Tuesday, February 10, 2009

The Ethically Challenged U of M Medical School Administration

The Daily editorializes on the continued sorry behavior, while OurCEO complains about the media:

Ethics Takes a Step Back

In August, the Medical School’s conflicts of interest task force submitted a 13-page draft of changes to the conflicts of interest policy that was considered groundbreaking.

Groundbreaking no more.

Last week, an unreleased report drafted by Medical School Dean Dr. Deborah Powell surfaced that “consolidated” the previous recommendations into a two-page draft with weaker recommendations.

Powell’s draft cuts essential recommendations like severing financial ties between industry and medical education programs.

The original task force also recommended that any financial ties between faculty and industry be disclosed, while Powell recommended lowering the school’s current $10,000 threshold for disclosure to $500. That’s more transparency — but with room for opacity. What’s the point?

A Minnesota Daily report illustrates faculty were left in the dark — despite their calls for feedback. The process simply needs more transparency and should not be headed by a soon-to-be exiting dean of the school, whom herself has been questioned on conflicts of interests with her position on the board of directors for PepsiCo and her appointment of the task force’s co-chairman Dr. Leo Furcht, who himself was disciplined in 2004 for violations of the school’s conflict of interest policy.

Powell’s recommendations are improved from current ethics policy. But they are not the groundbreaking, not to mention necessary, changes that the task force proposed in August.

The final report submitted to the Board of Regents in April should include the previous recommendations of the task force, not Powell’s — a person who has bungled ethics reform at the Medical School and hence should be taken off the second task force.


For the ins and outs of Dr. Powell's Pepsi service, please see the post by Dr. Roy Poses: "A Medical School Joins the Pepsi Generation."

"We just discussed a story from late 2006 about the Dean of the University of Minnesota Medical School joining the board of directors of PepsiAmerica."

"It turns out that this has been generating continuing controversy at the institution. This controversy has shed light on some serious misconceptions among medical school leaders about what service on the board of directors of a public, for-profit corporation entails."

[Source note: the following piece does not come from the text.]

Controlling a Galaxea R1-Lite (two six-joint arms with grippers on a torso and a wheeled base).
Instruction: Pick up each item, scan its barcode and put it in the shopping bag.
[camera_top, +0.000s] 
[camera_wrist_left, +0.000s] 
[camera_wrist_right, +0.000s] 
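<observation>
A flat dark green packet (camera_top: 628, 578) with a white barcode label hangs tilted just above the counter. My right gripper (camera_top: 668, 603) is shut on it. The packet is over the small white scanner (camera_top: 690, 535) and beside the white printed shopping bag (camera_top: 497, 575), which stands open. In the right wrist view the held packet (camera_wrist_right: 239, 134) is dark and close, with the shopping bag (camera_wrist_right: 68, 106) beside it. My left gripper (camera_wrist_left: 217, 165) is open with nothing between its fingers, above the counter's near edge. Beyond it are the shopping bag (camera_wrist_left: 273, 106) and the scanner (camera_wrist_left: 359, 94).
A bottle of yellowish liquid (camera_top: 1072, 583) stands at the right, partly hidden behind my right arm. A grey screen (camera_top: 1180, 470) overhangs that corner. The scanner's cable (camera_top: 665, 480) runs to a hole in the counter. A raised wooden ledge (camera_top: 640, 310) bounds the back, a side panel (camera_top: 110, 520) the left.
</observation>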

"Each director of a public, for-profit corporation has fiduciary responsibility to the stock-holders of the company for the company's financial performance and general management."

From Monks RAG, Minow N. Corporate Governance, Third Edition. Malden MA: Blackwell Publishing, 2004. P. 195.

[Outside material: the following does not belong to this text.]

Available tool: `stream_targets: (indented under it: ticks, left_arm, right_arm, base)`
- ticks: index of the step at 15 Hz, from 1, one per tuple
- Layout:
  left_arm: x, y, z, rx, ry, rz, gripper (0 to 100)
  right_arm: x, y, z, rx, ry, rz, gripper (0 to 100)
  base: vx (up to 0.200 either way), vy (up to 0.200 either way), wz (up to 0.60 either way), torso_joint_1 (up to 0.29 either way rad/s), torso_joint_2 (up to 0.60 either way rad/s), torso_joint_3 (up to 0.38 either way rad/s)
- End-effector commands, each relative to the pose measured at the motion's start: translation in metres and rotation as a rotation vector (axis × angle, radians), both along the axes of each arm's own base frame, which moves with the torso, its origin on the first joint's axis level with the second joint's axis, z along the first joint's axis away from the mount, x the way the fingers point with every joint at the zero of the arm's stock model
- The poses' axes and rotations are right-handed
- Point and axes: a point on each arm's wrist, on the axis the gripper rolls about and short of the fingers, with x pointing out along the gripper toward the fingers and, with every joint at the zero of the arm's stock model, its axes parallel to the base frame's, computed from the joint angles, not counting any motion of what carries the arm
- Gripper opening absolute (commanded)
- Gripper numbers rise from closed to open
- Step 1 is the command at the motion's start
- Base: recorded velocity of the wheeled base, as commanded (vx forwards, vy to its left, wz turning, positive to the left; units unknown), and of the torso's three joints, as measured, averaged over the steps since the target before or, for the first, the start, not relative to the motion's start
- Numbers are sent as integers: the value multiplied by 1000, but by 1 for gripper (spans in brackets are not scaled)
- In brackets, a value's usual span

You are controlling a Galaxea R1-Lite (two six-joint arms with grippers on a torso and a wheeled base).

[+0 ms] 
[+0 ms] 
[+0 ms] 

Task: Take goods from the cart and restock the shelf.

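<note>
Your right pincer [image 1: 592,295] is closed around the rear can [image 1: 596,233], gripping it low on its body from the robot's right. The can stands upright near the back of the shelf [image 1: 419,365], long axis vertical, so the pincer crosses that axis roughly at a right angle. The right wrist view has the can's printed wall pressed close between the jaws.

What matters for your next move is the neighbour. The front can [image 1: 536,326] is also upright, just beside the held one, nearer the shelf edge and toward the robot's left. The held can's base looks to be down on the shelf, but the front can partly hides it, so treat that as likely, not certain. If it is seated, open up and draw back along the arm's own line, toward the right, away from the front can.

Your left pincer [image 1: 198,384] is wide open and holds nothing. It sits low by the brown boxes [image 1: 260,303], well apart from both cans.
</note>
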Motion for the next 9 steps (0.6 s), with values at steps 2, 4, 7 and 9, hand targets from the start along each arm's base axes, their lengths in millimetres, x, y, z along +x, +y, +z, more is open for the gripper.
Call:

"Members of the board are not simply advisors. The notion that Powell's main role on the board is to provide "knowledge about obesity," or to be "a voice for nutrition" is naive at best. Powell is supposed to protect the stock-holders financial interests. If PepsiAmerica wanted Powell to provide advice about obesity or nutrition, it could have hired her as a consultant or put her on a scientific advisory board."

"As long as academic health leaders remain on the board of corporations, which are, unlike PepsiAmerica, directly involved in health care, (e.g., pharmaceutical, biotechnology, medical device, managed care, and contract research corporations), questions will be raised about conflicts between the obligations of their day jobs and the fiduciary responsibilities entailed by their board memberships."

Time to wake up, everyone? OurCEO, OurProvost? Medical school ethics is not an oxymoron.